[Your instructions]: Copy, in full, each line of the material that holds the word "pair".

::::::

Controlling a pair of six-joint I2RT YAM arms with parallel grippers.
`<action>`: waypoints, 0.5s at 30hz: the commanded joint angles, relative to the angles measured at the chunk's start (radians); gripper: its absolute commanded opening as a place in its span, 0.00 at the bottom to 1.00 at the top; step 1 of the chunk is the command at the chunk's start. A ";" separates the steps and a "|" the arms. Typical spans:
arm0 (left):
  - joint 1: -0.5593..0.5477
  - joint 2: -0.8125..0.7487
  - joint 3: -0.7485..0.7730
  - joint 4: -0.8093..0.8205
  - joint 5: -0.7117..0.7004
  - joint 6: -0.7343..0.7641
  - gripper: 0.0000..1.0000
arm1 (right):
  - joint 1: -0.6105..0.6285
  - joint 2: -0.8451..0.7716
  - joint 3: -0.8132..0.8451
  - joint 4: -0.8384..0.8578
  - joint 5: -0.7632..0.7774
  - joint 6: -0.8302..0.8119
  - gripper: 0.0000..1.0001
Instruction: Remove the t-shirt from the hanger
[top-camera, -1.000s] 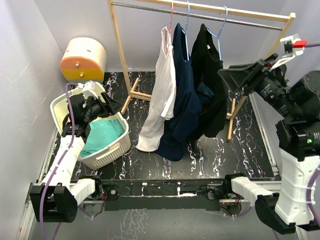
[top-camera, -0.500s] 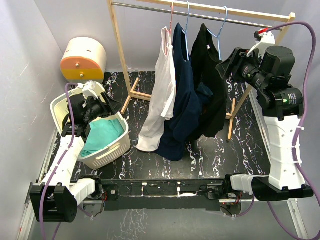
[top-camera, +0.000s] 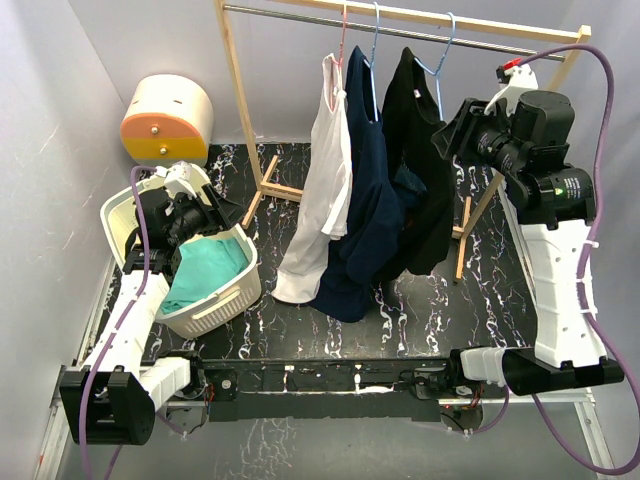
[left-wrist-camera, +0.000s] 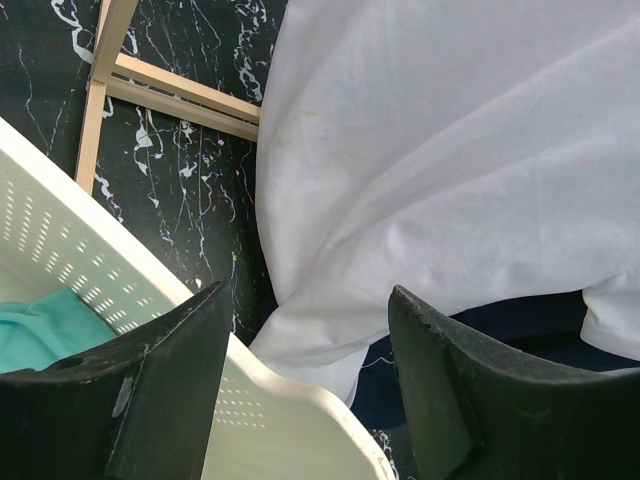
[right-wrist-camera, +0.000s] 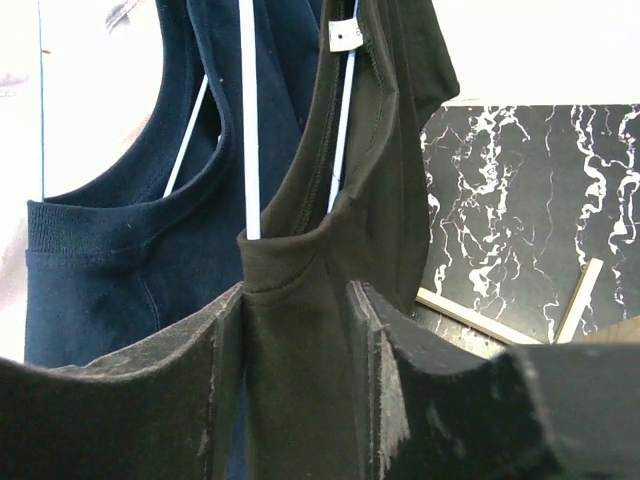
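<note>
Right arm (top-camera: 560, 260) is swinging in closer; right end effector (right-wrist-camera: 296, 300) is gaping narrowly, straddling the collar of black shirt (right-wrist-camera: 385, 120) dead ahead, hanging vertically on hanger (right-wrist-camera: 343, 130). Left end effector (left-wrist-camera: 310, 330) is idling wide, much farther off.

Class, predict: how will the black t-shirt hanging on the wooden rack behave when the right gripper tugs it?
Probably floppy: the black t-shirt hangs in soft folds, so it should drape, not hold shape. Likely light, yet its collar sits on a thin pale wire hanger, which may swing or snag when tugged.
</note>
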 joint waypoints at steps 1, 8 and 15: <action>-0.003 -0.012 0.008 0.015 0.026 0.004 0.62 | -0.005 -0.003 0.005 0.041 0.017 -0.022 0.35; -0.003 -0.012 0.008 0.012 0.027 0.006 0.62 | -0.005 -0.049 0.002 0.097 0.041 -0.019 0.08; -0.003 -0.011 0.007 0.016 0.032 0.004 0.62 | -0.005 -0.136 0.023 0.181 0.051 -0.011 0.08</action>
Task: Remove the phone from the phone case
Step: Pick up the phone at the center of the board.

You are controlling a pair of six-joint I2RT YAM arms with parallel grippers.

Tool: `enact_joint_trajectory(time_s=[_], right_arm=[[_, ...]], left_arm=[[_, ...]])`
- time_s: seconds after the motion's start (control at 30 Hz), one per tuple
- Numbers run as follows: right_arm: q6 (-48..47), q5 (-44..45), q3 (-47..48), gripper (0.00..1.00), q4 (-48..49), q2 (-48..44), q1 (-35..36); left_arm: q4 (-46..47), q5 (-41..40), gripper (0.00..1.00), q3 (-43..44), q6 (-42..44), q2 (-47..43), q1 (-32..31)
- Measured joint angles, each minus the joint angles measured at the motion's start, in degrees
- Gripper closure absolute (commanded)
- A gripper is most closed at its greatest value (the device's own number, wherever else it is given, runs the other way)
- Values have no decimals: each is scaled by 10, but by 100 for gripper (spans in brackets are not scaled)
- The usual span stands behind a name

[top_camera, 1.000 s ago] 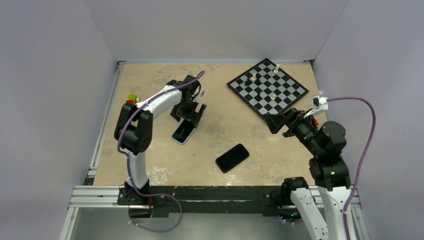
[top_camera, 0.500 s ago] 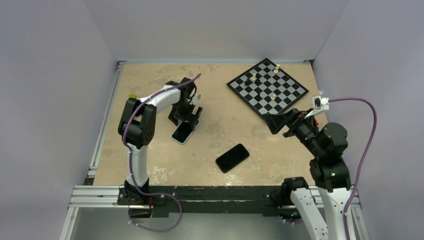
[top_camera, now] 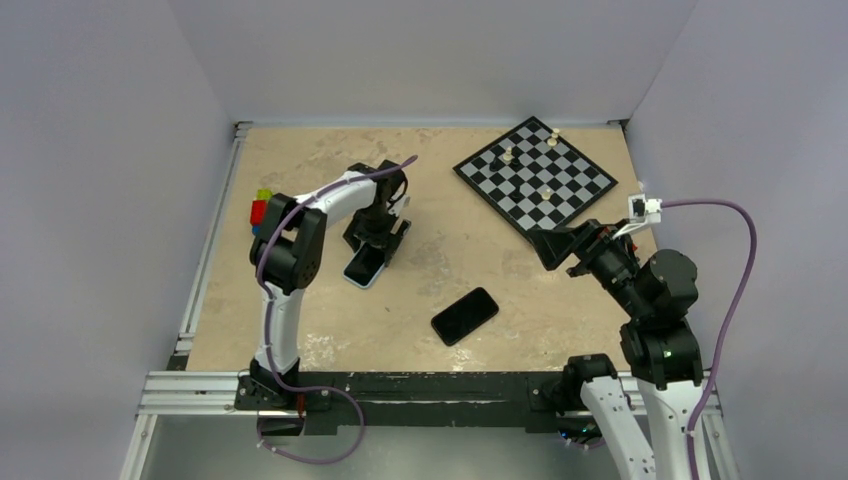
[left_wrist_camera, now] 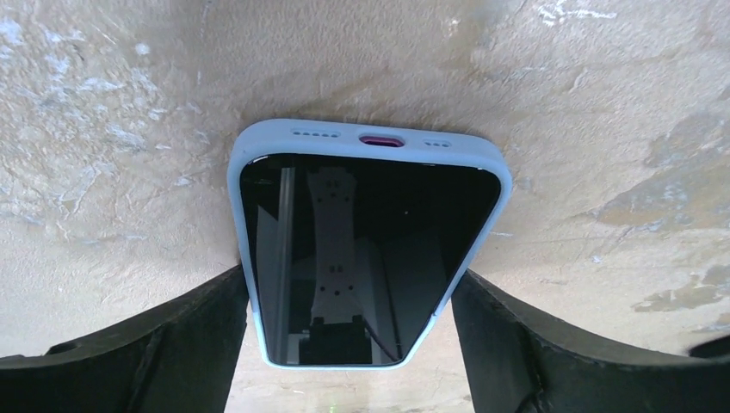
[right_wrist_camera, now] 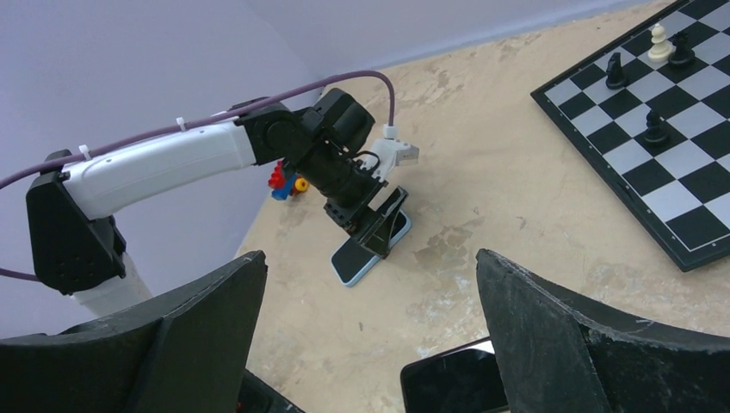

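Observation:
A phone with a black screen in a light blue case (top_camera: 365, 266) lies flat on the table's left half. It also shows in the left wrist view (left_wrist_camera: 366, 249) and the right wrist view (right_wrist_camera: 355, 263). My left gripper (top_camera: 380, 236) is lowered over its far end. In the left wrist view the left gripper (left_wrist_camera: 349, 280) is open, with one finger close against each long side of the case. My right gripper (top_camera: 558, 246) is open and empty, held above the table at the right, and in its own view (right_wrist_camera: 370, 256) it looks toward the phone.
A second black phone (top_camera: 465, 315) lies face up near the table's front middle, also in the right wrist view (right_wrist_camera: 452, 379). A chessboard (top_camera: 535, 180) with a few pieces sits at the back right. Small coloured blocks (top_camera: 262, 205) lie at the left edge.
My left gripper has come down over the cased phone and shifted slightly right, and its elbow has swung right. The right arm has barely moved. Both phones lie where they were.

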Motion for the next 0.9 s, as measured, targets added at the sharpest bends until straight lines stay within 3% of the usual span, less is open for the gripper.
enact_joint_trajectory(time_s=[0.13, 0.27, 0.33, 0.4, 0.43, 0.7, 0.9], right_arm=[[2, 5, 0, 8, -4, 1, 0], [2, 17, 0, 9, -15, 9, 1], [2, 24, -2, 9, -18, 17, 3], [2, 31, -8, 9, -21, 24, 5], [2, 34, -11, 9, -23, 28, 7], [3, 66, -40, 9, -23, 64, 49], [20, 157, -66, 9, 5, 145, 187]], left_arm=[[-2, -14, 21, 0, -3, 2, -12], [-5, -16, 43, 0, -3, 2, -19], [-6, -12, 60, 1, 0, 2, -21], [-7, -8, 86, 1, 3, 2, -22], [-7, -6, 90, 1, 4, 2, -23], [17, 47, 97, -25, -7, -31, -27], [49, 105, 100, -69, -37, -138, -29]])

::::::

[Solution for this problem]:
Controlling a pair of six-joint I2RT YAM arms with parallel grippers.
You are controlling a pair of six-joint I2RT YAM arms with parallel grippers.

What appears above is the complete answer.